*Prompt*
Every line from the one with "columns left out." up to and including the one with "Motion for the" is to be output exactly as it appears below; pictures are not.

*Given data*

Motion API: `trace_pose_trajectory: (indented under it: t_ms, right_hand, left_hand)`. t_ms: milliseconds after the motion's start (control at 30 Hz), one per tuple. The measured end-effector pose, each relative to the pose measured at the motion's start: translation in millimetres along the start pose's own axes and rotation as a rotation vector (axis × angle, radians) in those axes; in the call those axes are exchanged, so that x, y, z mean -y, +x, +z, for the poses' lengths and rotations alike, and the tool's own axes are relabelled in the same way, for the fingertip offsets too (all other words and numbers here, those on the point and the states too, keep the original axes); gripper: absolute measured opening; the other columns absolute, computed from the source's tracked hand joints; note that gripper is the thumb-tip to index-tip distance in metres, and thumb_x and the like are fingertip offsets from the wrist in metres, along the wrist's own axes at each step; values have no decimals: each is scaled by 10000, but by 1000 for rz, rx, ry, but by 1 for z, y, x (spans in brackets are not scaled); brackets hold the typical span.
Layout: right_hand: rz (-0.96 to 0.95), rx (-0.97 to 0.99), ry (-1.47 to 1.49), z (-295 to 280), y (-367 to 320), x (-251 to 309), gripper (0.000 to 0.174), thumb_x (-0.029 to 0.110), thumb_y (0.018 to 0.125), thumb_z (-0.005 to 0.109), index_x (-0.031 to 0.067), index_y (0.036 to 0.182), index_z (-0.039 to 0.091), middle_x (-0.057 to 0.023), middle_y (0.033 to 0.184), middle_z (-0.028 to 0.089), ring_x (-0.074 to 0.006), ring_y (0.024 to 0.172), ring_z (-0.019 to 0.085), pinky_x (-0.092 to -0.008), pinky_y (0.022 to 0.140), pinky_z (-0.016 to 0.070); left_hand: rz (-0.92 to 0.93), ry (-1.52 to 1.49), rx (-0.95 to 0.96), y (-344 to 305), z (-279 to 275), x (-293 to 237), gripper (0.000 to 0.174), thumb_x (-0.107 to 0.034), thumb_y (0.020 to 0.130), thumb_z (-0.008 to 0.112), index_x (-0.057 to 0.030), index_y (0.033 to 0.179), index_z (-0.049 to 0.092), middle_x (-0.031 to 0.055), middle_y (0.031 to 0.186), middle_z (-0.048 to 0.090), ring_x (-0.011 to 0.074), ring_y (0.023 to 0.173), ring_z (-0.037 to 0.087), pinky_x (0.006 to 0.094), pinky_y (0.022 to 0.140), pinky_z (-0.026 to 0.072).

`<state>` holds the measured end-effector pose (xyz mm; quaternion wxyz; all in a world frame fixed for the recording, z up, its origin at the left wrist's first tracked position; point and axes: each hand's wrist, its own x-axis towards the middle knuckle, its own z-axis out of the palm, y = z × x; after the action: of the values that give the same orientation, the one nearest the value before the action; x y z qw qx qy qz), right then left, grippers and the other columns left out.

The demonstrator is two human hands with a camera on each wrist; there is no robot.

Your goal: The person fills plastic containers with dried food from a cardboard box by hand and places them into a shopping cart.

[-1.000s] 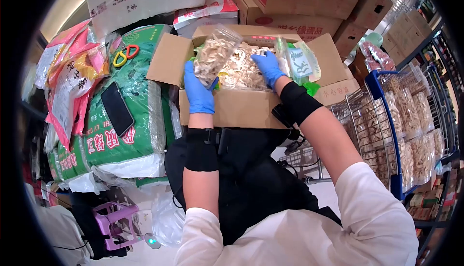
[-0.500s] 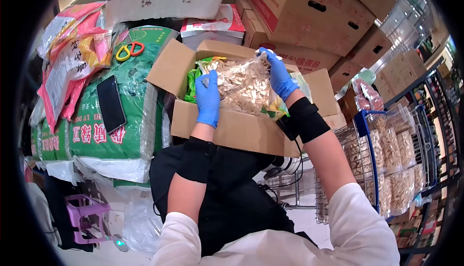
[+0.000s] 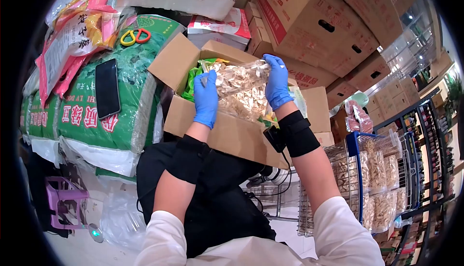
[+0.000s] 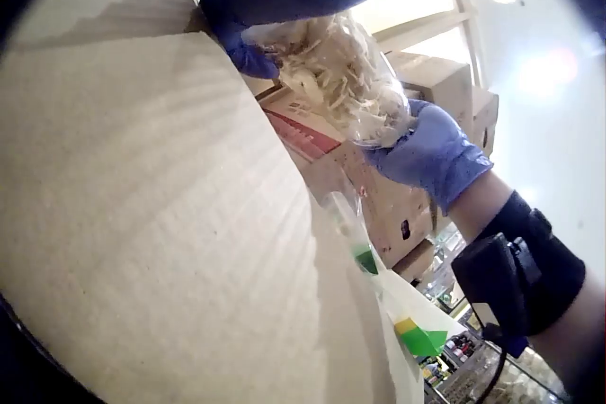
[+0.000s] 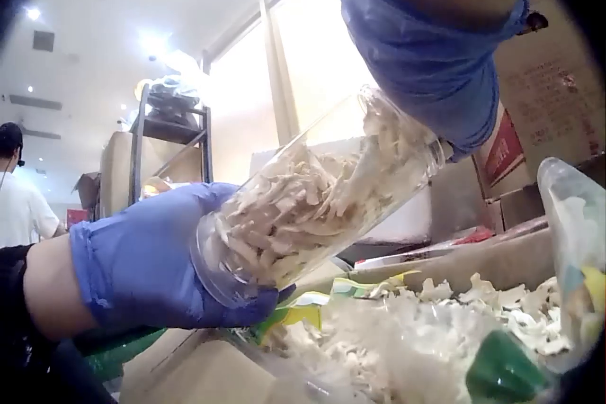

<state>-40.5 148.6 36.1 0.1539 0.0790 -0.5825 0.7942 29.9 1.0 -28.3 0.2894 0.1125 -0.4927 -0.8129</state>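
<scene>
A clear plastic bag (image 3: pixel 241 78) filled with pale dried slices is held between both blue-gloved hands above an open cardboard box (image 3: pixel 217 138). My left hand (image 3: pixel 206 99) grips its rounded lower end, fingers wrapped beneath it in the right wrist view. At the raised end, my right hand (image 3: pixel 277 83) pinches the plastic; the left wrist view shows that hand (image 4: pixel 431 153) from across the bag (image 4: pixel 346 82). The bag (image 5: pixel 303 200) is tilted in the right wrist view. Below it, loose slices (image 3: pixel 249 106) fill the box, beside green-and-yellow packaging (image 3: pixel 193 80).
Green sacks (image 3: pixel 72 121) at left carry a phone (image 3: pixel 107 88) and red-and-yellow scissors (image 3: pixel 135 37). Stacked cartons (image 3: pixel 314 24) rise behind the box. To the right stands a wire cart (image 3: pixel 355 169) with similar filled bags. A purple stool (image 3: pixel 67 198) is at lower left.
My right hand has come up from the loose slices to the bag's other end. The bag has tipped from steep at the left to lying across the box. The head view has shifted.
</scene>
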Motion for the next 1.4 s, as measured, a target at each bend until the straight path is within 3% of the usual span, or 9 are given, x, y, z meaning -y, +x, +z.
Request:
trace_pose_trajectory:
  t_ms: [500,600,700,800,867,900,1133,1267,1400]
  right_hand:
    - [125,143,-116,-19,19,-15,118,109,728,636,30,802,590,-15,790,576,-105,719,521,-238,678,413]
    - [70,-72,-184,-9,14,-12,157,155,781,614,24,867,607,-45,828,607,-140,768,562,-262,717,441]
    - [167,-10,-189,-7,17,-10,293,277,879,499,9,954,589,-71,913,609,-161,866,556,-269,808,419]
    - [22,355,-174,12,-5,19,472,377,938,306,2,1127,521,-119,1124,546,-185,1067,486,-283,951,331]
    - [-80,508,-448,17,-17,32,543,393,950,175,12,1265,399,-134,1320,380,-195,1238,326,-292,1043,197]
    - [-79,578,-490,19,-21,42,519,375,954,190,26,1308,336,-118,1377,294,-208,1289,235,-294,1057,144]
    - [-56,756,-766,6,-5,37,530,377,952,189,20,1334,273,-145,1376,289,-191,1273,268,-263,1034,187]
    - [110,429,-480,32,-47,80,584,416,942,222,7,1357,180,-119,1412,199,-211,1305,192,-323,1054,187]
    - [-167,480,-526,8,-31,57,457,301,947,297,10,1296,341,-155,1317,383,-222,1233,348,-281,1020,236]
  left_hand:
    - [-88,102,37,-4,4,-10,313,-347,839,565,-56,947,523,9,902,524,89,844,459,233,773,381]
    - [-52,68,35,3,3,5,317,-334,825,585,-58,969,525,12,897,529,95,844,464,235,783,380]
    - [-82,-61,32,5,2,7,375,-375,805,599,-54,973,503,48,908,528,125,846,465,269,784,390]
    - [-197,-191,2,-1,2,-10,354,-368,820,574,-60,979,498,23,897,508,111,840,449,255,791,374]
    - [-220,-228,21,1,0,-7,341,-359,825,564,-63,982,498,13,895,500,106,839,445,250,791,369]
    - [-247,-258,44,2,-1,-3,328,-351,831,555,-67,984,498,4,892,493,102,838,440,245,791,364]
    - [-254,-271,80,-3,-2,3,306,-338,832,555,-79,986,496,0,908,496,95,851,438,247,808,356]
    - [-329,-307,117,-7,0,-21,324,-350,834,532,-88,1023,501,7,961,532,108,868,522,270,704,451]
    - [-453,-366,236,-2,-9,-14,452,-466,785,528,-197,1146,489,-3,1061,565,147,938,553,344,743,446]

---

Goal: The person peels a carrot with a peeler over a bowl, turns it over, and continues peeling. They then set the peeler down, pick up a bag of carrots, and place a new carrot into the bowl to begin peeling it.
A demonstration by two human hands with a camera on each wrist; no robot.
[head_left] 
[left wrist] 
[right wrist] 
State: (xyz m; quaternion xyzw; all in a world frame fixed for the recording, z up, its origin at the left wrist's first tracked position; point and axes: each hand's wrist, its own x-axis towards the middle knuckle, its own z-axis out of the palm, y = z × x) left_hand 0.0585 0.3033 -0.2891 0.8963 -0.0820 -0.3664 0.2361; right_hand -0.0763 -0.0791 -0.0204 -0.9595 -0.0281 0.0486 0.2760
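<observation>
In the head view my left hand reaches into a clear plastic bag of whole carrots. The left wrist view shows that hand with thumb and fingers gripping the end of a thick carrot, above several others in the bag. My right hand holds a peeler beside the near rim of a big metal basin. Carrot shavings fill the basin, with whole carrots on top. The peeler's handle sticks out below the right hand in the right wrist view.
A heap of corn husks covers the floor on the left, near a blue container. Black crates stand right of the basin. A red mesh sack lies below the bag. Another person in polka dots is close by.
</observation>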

*Task output*
`<state>` holds the measured end-effector pose (xyz mm; quaternion wxyz; all in a world frame fixed for the recording, z up, its origin at the left wrist's first tracked position; point and axes: each hand's wrist, its own x-axis towards the middle knuckle, its own z-axis out of the palm, y = z × x; after the action: of the values that give the same orientation, the one nearest the value before the action; x y z qw qx qy qz), right then left, grippers and the other columns left out.

The demonstrator is two human hands with a camera on each wrist; there is no robot.

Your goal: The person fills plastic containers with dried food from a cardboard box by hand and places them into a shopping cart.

[-1.000s] 
[-0.500s] 
[+0.000s] 
[+0.000s] 
[+0.000s] 

<state>-40.5 148.6 36.1 0.1539 0.0790 -0.5825 0.7942 29.9 1.0 -28.3 0.2894 0.1125 -0.4927 -0.8129</state>
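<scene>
A clear plastic bag (image 3: pixel 241 78) filled with pale dried slices is held between both blue-gloved hands above an open cardboard box (image 3: pixel 217 138). My left hand (image 3: pixel 206 99) grips its rounded lower end, fingers wrapped beneath it in the right wrist view. At the raised end, my right hand (image 3: pixel 277 83) pinches the plastic; the left wrist view shows that hand (image 4: pixel 431 153) from across the bag (image 4: pixel 346 82). The bag (image 5: pixel 303 200) is tilted in the right wrist view. Below it, loose slices (image 3: pixel 249 106) fill the box, beside green-and-yellow packaging (image 3: pixel 193 80).
Green sacks (image 3: pixel 72 121) at left carry a phone (image 3: pixel 107 88) and red-and-yellow scissors (image 3: pixel 135 37). Stacked cartons (image 3: pixel 314 24) rise behind the box. To the right stands a wire cart (image 3: pixel 355 169) with similar filled bags. A purple stool (image 3: pixel 67 198) is at lower left.
My right hand has come up from the loose slices to the bag's other end. The bag has tipped from steep at the left to lying across the box. The head view has shifted.
</scene>
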Motion for the next 1.4 s, as measured, a target at each bend until the straight path is within 3% of the usual span, or 9 are given, x, y, z meaning -y, +x, +z.

This output contains the full answer.